A hemorragia aguda da tireoide é um evento raro, com curso clínico autolimitado e benigno, podendo, eventualmente, evoluir com sangramento maciço, obstrução de vias aéreas e necessidade de intervenção cirúrgica imediata. Ademais, o sangramento tireoidiano pode ser a apresentação inicial de lesão maligna (1). Anticoagulação, trauma, complicações de procedimentos de biópsia e aumento da pressão intravascular desencadeados por tosse, engasgo com comida e manobra de Valsalva são fatores associados e descritos na literatura (2). As manifestações clínicas decorrentes da hemorragia intratireoidiana espontânea são diversas, podendo se apresentar tanto de maneira assintomática quanto com grave comprometimento das vias aéreas. O quadro clínico se relaciona com o tamanho do hematoma e os principais sintomas são disfagia, dispneia e edema na região cervical anterior (3). A doença nodular tireoidiana é uma condição frequente na prática médica, embora seja incomum a sua apresentação em contexto emergencial, como condição aguda e potencialmente fatal (2). Nódulos tireoidianos, sejam benignos ou malignos, e aqueles com componentes císticos são também possíveis fatores de risco para hemorragia em decorrência de alteração anatômica dos vasos, fragilidade venosa, além de possíveis “shunts” arteriovenosos de alta pressão presentes nos nódulos (4).

 

DIAGNÓSTICOS DIFERENCIAIS

• Tireoidite subaguda

• Degeneração cística de nódulo sólido tireoidiano

• Cisto tireoglosso infectado

• Adenoma funcionante da paratireoide

O QUE EU APRENDI COM ESSE CASO

Este caso realça a necessidade de considerar o sangramento tireoidiano como diagnóstico diferencial de condições agudas do pescoço, notadamente em pacientes portadores de doença nodular da tireoide e a importância da realização de métodos de imagem, sendo a USG um exame inicial obrigatório para o diagnóstico adequado e diferencial.

 

REFERÊNCIAS

1. REN, J. et al. Degenerating Thyroid Nodules: Ultrasound Diagnosis, Clinical Significance, and Management. Korean Journal of Radiology, v. 20, n. 6, p. 947, 2019.

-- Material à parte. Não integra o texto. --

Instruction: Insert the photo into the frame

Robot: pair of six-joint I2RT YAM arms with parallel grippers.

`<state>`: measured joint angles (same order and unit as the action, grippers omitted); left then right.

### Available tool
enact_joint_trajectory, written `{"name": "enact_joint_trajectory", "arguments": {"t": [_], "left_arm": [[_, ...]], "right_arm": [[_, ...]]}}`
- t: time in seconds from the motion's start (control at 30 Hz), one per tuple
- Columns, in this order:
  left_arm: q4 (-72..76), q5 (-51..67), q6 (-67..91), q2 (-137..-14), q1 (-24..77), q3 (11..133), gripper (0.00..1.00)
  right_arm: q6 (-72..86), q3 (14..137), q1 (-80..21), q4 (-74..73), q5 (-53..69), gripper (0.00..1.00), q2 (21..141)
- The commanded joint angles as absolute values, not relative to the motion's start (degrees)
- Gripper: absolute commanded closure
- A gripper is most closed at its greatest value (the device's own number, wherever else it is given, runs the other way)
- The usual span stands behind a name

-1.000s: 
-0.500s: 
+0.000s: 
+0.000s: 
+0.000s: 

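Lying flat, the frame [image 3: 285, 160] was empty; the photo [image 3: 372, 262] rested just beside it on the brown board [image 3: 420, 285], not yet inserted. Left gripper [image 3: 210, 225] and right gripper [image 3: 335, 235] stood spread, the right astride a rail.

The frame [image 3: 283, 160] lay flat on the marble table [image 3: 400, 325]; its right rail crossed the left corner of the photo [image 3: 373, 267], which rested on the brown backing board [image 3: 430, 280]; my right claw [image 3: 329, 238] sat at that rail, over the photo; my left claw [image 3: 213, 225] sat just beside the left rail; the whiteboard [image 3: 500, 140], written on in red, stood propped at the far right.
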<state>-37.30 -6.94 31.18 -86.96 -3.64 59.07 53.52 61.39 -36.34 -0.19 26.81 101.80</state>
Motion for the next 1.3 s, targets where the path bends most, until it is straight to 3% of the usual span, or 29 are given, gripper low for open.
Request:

2. HAZAN BAŞAK et al. Management of a Spontaneous Thyroid Nodule Hemorrhage Causing Acute Airway Obstruction. Türk otolarengoloji arşivi, v. 59, n. 4, p. 289–291, 1 dez. 2021.

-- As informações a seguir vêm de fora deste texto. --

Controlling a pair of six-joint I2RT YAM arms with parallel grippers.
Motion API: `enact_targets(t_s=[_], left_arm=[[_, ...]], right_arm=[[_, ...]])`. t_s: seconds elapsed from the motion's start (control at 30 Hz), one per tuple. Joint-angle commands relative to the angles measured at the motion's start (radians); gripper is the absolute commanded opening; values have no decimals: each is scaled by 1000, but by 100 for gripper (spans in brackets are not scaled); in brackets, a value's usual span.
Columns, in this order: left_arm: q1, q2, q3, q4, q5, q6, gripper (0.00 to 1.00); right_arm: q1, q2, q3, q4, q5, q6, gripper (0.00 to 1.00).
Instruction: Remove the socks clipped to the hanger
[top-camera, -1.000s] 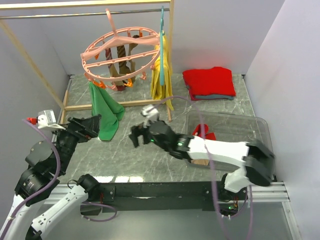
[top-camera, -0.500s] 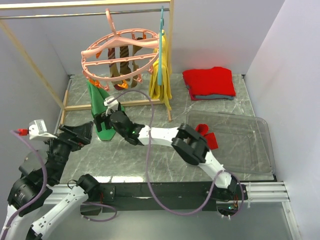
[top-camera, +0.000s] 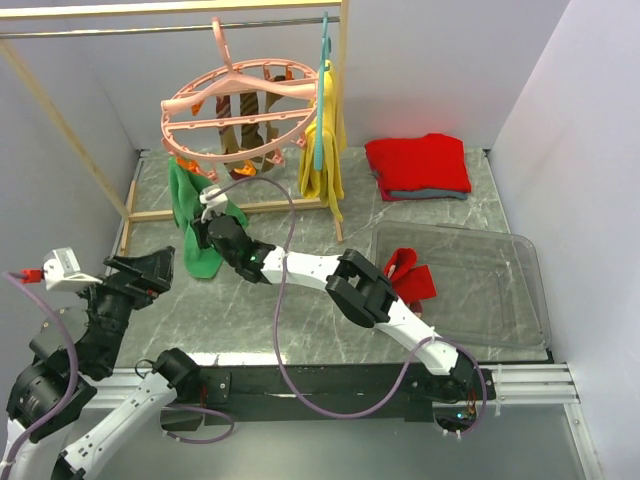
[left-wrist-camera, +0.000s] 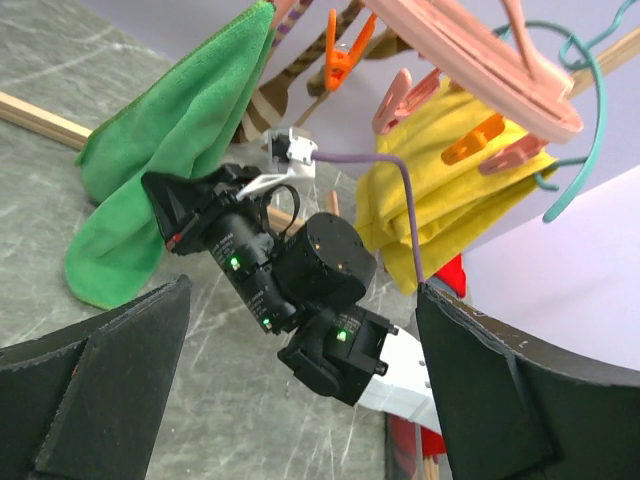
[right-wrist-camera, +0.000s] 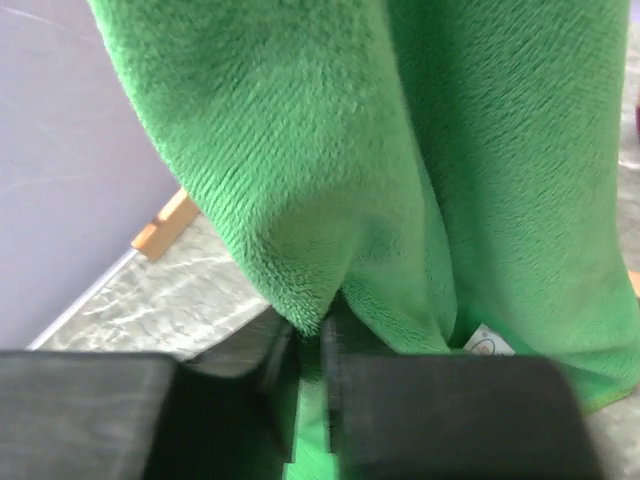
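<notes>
2 right fingers (right-wrist-camera: 420, 410) pinch the green cloth (top-camera: 188, 228), not the socks (top-camera: 243, 112); we fear a tug swings the hanger (top-camera: 200, 100) off its rail (top-camera: 120, 31). Meanwhile the left fingers (left-wrist-camera: 110, 390) gape wide.

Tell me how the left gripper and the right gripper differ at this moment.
The left gripper is open wide and holds nothing; the right gripper is shut on the green cloth. The left gripper sits away from the hanger; the right gripper is stretched out below it. Both have black fingers.
</notes>
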Motion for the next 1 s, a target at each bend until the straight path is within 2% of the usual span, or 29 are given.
enact_targets(t_s=[0.0,0.1,0.37,0.57,0.73,0.97], left_arm=[[0,8,49,-4,-38,21,99],[0,6,44,1,-21,23,99],[0,22,87,-28,-10,9,98],[1,11,124,-36,-24,11,98],[0,32,138,5,40,21,98],[0,140,176,51,187,96,98]], right_arm=[[2,-27,1,-12,-32,27,8],[33,-137,-132,23,-44,6,0],[125,-391,-395,5,-145,-11,0],[143,-559,-587,-19,-291,41,0],[145,-672,-707,-44,-424,70,0],[143,-852,-906,-56,-480,60,0]])
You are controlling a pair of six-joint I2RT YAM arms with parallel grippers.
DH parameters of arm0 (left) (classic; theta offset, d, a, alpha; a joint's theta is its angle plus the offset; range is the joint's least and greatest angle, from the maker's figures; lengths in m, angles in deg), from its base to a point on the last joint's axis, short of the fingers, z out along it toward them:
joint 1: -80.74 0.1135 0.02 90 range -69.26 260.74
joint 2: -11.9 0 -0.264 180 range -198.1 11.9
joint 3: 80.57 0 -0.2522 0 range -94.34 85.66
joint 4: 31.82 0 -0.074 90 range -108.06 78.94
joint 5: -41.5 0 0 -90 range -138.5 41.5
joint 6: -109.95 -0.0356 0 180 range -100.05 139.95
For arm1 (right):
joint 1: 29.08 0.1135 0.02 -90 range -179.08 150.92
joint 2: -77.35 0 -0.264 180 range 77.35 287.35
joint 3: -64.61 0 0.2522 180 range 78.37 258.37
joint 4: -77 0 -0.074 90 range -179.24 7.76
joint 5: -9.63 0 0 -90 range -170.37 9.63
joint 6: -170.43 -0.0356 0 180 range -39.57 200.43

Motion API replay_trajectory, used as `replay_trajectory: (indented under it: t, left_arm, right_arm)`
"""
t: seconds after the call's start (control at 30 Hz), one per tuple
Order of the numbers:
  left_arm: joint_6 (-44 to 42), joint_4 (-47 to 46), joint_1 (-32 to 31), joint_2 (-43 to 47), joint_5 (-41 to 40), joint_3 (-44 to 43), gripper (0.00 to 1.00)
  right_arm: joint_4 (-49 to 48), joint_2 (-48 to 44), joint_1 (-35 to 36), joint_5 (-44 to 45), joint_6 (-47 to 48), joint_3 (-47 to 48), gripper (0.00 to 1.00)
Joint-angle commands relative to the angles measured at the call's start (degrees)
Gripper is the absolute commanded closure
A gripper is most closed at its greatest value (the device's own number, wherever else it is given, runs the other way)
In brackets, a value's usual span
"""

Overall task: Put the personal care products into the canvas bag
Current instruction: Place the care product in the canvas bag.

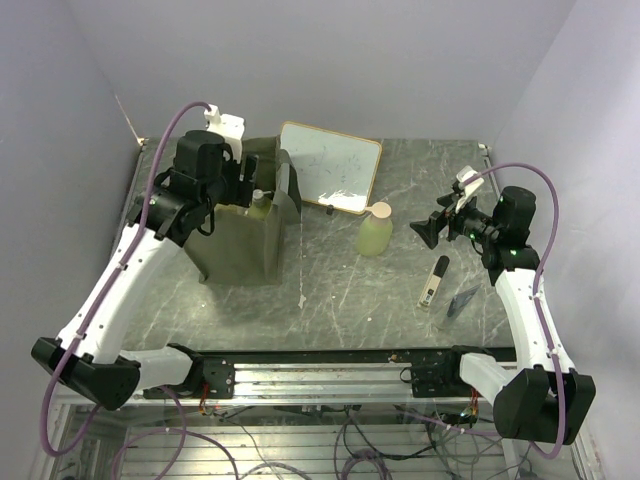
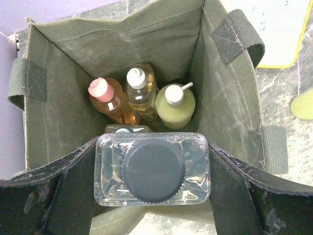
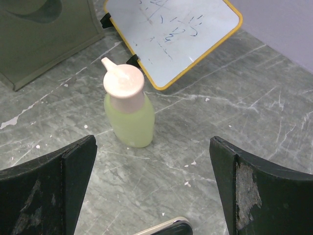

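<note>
Near desk edge: metal rail (image 1: 330, 375) is carrying both arm bases. Right pincer (image 3: 152, 156) is hovering wide open, gripping nothing, with bare grey marbled desk (image 3: 254, 112) showing between its jaws. White-and-black marker (image 1: 433, 282) is lying near it on the near side. Pale green plastic bottle with pink cap (image 3: 128, 107) is standing upright ahead of that pincer. It has free room all round and is sitting apart from olive-green boxy canvas bag (image 1: 240, 250) on the left.

Left pincer (image 2: 152, 152) is clamping clear square bottle with black cap (image 2: 152, 169) over the bag's open mouth, inside the rim line. Orange bottle with pink cap (image 2: 110, 98), amber bottle with white pump (image 2: 141, 88) and yellow-green bottle with white pump (image 2: 175, 105) are standing bunched at the bag's bottom.

Wood-framed whiteboard (image 1: 330, 165) is sitting beyond, near the bag's far right corner. Lilac walls (image 1: 400, 60) are closing in on the far, left and right sides.
</note>
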Motion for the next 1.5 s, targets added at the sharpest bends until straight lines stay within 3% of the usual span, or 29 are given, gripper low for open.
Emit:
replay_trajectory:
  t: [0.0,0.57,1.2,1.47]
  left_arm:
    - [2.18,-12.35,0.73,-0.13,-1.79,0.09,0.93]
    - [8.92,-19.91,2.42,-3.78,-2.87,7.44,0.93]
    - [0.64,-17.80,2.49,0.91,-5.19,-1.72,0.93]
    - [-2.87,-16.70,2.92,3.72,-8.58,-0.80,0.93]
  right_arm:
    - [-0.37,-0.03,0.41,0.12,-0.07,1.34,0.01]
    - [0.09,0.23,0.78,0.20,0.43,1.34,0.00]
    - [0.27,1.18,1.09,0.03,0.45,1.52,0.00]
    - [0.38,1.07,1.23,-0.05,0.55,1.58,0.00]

3. PANG, W.; JIN, X.; WANG, J. A rare case of the hemorrhagic thyroid nodule resulting in airway obstruction. Asian journal of surgery, v. 46, n. 11, p. 5244–5245, 1 nov. 2023.

4. SAHIN SB et al. Syncope in a patient with spontaneous hemorrhage into a thyroid nodule. PubMed, v. 18, n. 2, p. 177–9, 1 abr. 2014.

 

IMAGENS

 


Figura 1: Estudo ecográfico da tireoide realizado no dia 21/03/2024 destaca mudança na ecogenicidade do nódulo identificado em estudo prévio (Figura 1), assumindo padrão predominantemente hipoecoico.

 

 


Figura 2: O estudo doppler complementar ao exame ecográfico do dia 21/03/2024 evidenciou discreta vascularização periférica do nódulo, sem sinais de vascularização intralesional.

 

 


Figura 3:Ultrassonografia 13/07/2023 - Estudo ecográfico da tireoide evidencia nódulo misto, predominantemente sólido, com padrão de ecogenicidade isoecoica ao parênquima glandular e com pequenos focos císticos em permeio, situado no lobo esquerdo.